Technical Specifications and Scaling Advantages
The G300 integrates 512 serializer/deserializer (SerDes) lanes operating at 200 Gbps each. This enables flexible port configurations:
- 128 ports at 800 Gbps
- 64 ports at 1.6 Tbps
- 32 ports at 1.6 Tbps with breakout to 128x 400 Gbps
Such high radix reduces network complexity for AI deployments. A cluster connecting 128,000 GPUs previously required approximately 2,500 switches but now needs only 750 with the G300, lowering cost and potential failure points. When aggregated, the chip supports 1.6 Tbps OSFP ports—matching top-tier competitors. However, Cisco differentiates through its congestion mitigation and software-defined features.
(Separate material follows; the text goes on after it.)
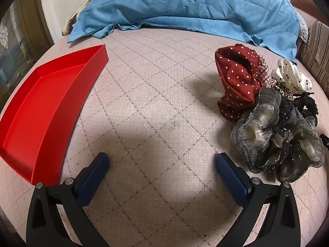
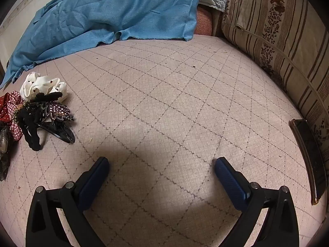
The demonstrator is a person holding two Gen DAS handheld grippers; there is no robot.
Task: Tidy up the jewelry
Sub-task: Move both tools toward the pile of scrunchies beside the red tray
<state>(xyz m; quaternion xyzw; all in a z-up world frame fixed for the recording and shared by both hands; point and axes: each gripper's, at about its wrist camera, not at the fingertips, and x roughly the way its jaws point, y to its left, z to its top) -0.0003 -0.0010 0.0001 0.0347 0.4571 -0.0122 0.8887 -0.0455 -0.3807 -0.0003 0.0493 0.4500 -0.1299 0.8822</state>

Performance Benchmarks: Tackling AI Network Congestion
Cisco's "collective networking engine" uses a fully shared packet buffer and path-based load balancing to manage traffic bursts common in distributed AI training. Unlike traditional packet-spraying (used by Broadcom and Nvidia), which floods multiple paths indiscriminately, the G300 monitors flow-level congestion across the entire fabric. It dynamically reroutes traffic based on real-time telemetry from all connected switches.
According to Cisco, this approach achieves:
- 33% higher link utilization compared to packet-spraying
- 28% reduction in training job completion times
- Lower tail latency during all-to-all communication phases
While vendor benchmarks require independent validation, Cisco's focus on adaptive load balancing addresses a critical pain point in GPU clusters, where congestion can cascade across thousands of nodes.
Programmability and Power Efficiency
The G300 supports P4 programmability, allowing operators to redefine forwarding behavior via software updates. This extends hardware lifespan—new features like Ultra Ethernet Consortium protocols can be added without replacing silicon. AMD's Pensando NICs use similar P4 flexibility for late-binding feature deployment.
For power efficiency, Cisco introduced 800G Linear Pluggable Optics (LPO). These eliminate the onboard DSP and retimer, relying instead on the G300's signal processing. Combined with the switch hardware, LPO reduces system power by ~30% versus traditional DSP-based optics. Though Cisco didn't disclose exact transceiver wattage, each LPO likely consumes 5-10W—a major saving in dense deployments. The company also offers 1.6T pluggables for maximum throughput.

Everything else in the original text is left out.